Court Opinion

ID: 3352077
Source: CourtListenerOpinion
Date Created: 2016-07-05 17:59:11.759524+00
Date Added: 2024-06-11T14:01:50.671668
License: Public Domain

[EDITOR'S NOTE: This case is unpublished as indicated by the issuing court.] MEMORANDUM OF DECISION RE: 
CT Page 3361  REQUEST FOR LEAVE TO AMEND COMPLAINT
Plaintiff's request to amend the date on which his writ, summons and complaint was signed by counsel presents, so far as research illuminates, an apparently unique situation. The defendant objects to this request for leave and argues that the plaintiff seeks to rewrite history. Since whether the plaintiff is allowed to amend will have an impact upon an underlying statute of limitations, the matter has more than technical significance.
A motor vehicle accident occurred on August 27, 1996. On June 23, 1998, the plaintiff's attorney delivered a writ, summons and complaint to a sheriff which bore the June 23, 1998 date and indicated a return date of July 28, 1998. According to an affidavit submitted by the sheriff, however, he was unable to locate the defendants and serve them, apparently because the defendants had changed addresses in the interim. Thus, prior to August 26, 1998, the two year mark, the sheriff contacted the plaintiff's attorney by phone. After providing the sheriff with additional information as to the defendants' possible whereabouts, the plaintiff's attorney requested that the sheriff change the return date to September 15, 1998 and also change the date of the writ, summons and complaint from June 23, 1998 to the August 26, 1998. While the sheriff did change the return date, he neglected to change the date on the writ, summons and complaint.
Subsequently, the defendants were served on September 1, 1998. As that date is more than two years from the cause of action, the statute of limitations would have run unless it were saved or extended by any of the mechanisms outlined in the General Statutes.

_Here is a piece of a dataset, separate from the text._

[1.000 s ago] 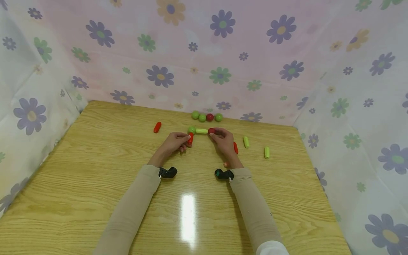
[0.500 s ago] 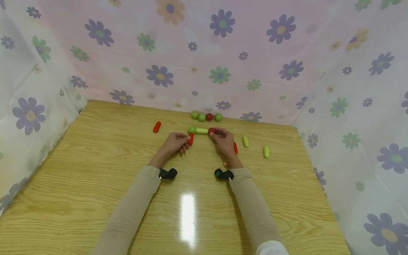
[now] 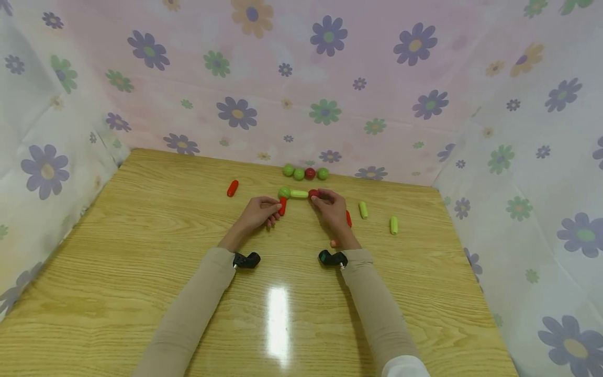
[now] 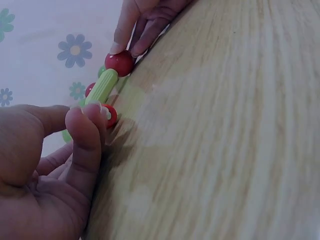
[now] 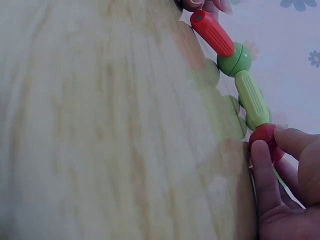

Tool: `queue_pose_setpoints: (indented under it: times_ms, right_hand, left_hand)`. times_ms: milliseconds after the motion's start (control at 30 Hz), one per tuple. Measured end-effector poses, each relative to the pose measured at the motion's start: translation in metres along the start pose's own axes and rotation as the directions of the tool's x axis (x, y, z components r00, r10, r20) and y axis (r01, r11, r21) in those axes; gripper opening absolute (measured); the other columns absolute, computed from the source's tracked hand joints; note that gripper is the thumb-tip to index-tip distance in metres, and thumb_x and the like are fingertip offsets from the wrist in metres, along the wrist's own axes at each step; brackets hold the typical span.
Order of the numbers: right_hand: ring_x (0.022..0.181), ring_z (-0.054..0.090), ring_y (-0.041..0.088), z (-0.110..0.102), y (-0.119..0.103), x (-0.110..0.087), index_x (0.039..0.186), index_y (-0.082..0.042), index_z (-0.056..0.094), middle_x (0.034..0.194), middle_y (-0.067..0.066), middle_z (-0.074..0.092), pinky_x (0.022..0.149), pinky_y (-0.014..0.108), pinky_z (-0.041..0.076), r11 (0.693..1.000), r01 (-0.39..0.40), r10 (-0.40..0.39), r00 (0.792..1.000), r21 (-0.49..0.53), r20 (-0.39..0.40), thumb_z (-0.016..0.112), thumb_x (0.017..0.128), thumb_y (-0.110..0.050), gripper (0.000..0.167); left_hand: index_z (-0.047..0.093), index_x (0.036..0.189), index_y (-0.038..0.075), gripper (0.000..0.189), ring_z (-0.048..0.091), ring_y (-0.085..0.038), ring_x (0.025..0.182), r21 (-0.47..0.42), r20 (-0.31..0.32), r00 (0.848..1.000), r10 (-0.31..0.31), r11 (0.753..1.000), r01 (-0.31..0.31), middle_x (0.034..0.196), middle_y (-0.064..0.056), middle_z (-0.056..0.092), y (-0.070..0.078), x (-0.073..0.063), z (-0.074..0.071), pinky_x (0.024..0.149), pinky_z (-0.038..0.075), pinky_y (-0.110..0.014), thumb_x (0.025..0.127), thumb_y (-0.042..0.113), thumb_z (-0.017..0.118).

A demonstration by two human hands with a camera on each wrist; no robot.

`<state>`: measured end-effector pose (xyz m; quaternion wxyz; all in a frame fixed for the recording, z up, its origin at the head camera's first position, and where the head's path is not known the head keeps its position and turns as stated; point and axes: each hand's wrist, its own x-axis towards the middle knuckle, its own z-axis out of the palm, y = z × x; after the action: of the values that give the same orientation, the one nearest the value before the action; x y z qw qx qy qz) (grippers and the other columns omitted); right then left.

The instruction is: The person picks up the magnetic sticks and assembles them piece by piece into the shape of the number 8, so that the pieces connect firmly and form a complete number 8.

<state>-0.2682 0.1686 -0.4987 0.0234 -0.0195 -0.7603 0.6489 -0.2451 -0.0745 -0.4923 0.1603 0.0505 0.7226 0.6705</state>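
Four toy parts stand joined in an L: a red rod (image 3: 282,206), a green ball (image 3: 284,192), a light green ridged rod (image 5: 252,99) and a red ball (image 3: 313,193). My left hand (image 3: 260,212) pinches the red rod near its free end, thumb and index fingertips close together; the fingertips hide part of it in the left wrist view. At the other end, my right hand (image 3: 332,208) holds the red ball between thumb and fingers. In the right wrist view the red rod meets the green ball (image 5: 234,60) at an angle to the light green one.
Behind the joined parts lie several loose balls in a row, including a green ball (image 3: 288,169) and a red ball (image 3: 310,173). A loose red rod (image 3: 233,188) lies left. Light green rods (image 3: 363,210) lie right, and another red rod (image 3: 348,219) is partly behind my right wrist.
My left fingers have shifted slightly along the red rod, so more of it shows beside the thumb. The right hand keeps its hold on the red ball.
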Motion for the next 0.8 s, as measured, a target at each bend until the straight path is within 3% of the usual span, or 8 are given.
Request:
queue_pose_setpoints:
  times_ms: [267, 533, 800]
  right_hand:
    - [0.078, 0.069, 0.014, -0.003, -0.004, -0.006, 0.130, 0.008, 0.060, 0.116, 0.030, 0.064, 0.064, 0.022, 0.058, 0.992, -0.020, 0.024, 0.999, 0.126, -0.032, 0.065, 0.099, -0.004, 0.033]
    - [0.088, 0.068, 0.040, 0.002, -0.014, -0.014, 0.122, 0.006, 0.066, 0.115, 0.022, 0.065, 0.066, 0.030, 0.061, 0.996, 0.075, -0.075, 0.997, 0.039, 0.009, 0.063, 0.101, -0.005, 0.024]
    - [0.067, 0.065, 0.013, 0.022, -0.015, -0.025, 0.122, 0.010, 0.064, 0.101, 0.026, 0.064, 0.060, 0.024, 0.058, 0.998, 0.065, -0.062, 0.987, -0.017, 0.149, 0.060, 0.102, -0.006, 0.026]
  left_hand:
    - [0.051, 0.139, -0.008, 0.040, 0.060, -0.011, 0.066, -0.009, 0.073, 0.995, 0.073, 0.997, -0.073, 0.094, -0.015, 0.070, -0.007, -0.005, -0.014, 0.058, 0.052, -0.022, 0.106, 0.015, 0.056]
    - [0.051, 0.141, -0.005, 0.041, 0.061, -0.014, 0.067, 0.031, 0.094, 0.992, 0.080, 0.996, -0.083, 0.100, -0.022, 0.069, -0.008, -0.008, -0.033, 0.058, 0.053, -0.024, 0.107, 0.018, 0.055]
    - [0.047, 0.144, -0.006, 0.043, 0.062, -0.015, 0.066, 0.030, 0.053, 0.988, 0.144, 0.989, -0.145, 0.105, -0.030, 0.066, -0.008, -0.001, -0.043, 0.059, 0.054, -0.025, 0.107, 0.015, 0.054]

Section 52-593a, in particular, allows an action to be maintained even though the statute of limitations has technically run as long as the writ, summons and complaint are delivered to the process-server within the statute of limitations and then served on the defendants within fifteen days of such delivery. The plaintiff's request for leave to amend the complaint, to change the date of the writ, summons and complaint from June 23, 1998, to August 26, 1998, would place the present action within § 52-593a. A denial of the request for leave to amend would, because of the length of time elapsed since the writ, summons and complaint were originally delivered to a sheriff, negate that savings statute and would leave the present action open to a CT Page 3362 defendants' motion for summary judgment on the ground that the action is barred by the statute of limitations.
Usually, § 52-593a may not be used to save an action if the writ, summons and complaint were handed to the sheriff more than fifteen days prior to actual service. Ruffino v. Gasparri,
Superior Court, judicial district of Waterbury at Waterbury, Docket No. 137998 (September 9, 1997, Pellegrino, J.) In the present case, the original delivery of process to the sheriff was June 23, 1998. Thus, substantially more than fifteen days had elapsed before service was carried out by the sheriff on September 1, 1998.
The present case, however, is unusual and complicated by whether there was an intermittent occurrence constituting a new delivery of the process that would be within the time limit imposed by § 52-593a. This court believes that there was.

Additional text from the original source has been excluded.